== Segment start ==

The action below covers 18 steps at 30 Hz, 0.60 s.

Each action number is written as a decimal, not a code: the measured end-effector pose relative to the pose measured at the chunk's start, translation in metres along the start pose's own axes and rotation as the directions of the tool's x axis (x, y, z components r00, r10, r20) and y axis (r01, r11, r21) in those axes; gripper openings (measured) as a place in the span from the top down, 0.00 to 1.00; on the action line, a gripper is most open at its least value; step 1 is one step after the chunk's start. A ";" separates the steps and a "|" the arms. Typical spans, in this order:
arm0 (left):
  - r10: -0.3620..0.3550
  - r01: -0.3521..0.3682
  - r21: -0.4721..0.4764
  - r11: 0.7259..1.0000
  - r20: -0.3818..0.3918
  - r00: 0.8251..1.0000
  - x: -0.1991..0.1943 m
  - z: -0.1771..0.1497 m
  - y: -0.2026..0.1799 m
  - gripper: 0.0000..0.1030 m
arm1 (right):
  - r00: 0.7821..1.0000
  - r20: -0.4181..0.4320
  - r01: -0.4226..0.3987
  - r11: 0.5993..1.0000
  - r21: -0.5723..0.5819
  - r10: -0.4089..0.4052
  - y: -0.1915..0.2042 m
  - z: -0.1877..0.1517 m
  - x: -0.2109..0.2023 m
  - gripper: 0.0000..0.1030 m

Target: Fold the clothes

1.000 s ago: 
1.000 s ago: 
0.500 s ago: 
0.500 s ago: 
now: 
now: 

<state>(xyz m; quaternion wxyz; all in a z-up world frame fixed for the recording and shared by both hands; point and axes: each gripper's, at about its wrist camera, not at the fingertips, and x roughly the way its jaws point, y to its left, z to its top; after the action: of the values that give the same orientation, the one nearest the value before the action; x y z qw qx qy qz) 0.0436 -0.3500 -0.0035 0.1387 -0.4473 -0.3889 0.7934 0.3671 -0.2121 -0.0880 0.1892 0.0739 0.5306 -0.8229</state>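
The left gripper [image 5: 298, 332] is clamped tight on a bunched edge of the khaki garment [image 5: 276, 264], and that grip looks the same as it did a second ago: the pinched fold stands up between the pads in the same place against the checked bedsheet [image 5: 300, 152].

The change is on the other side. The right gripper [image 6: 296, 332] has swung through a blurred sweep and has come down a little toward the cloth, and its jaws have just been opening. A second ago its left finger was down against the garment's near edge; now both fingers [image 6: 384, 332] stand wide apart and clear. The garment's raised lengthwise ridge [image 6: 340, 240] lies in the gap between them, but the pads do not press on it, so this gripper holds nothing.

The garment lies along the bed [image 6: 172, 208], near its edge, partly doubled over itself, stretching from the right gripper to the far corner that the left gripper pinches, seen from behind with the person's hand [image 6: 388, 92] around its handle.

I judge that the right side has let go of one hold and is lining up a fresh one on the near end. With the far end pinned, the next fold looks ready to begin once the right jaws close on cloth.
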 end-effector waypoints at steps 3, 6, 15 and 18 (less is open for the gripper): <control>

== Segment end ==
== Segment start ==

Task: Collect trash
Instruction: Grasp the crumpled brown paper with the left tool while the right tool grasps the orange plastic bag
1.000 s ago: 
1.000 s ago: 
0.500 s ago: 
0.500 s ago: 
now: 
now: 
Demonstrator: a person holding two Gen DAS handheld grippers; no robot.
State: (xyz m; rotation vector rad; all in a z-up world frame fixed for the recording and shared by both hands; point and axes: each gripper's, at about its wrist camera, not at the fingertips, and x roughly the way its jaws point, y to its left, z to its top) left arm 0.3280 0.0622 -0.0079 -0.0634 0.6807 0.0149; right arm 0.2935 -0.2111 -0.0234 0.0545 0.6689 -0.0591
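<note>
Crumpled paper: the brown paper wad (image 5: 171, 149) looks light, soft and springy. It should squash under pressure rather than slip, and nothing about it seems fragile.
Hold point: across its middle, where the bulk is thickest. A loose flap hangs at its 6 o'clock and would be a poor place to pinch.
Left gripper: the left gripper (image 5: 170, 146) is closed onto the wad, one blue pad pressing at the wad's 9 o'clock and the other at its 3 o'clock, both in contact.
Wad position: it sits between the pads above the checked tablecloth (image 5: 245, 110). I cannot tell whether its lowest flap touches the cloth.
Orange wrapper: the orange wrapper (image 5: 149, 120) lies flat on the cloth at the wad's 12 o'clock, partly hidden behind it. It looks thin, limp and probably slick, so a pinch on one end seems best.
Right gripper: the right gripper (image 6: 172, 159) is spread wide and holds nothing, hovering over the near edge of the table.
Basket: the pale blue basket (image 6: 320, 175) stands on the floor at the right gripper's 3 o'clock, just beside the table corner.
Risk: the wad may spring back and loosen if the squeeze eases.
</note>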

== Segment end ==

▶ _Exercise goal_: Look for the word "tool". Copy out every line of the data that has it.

▶ _Task result_:
Each action number is written as a decimal, not a code: the measured end-effector pose relative to the pose measured at the chunk's start, translation in metres along the start pose's own axes and rotation as the directions of the tool's x axis (x, y, z components r00, r10, r20) and y axis (r01, r11, r21) in those axes; gripper openings (measured) as a place in the span from the top down, 0.00 to 1.00; on the action line, a gripper is most open at its least value; step 1 is one step after the chunk's start. A ";" separates the steps and a "|" the arms. Typical spans, in this order:
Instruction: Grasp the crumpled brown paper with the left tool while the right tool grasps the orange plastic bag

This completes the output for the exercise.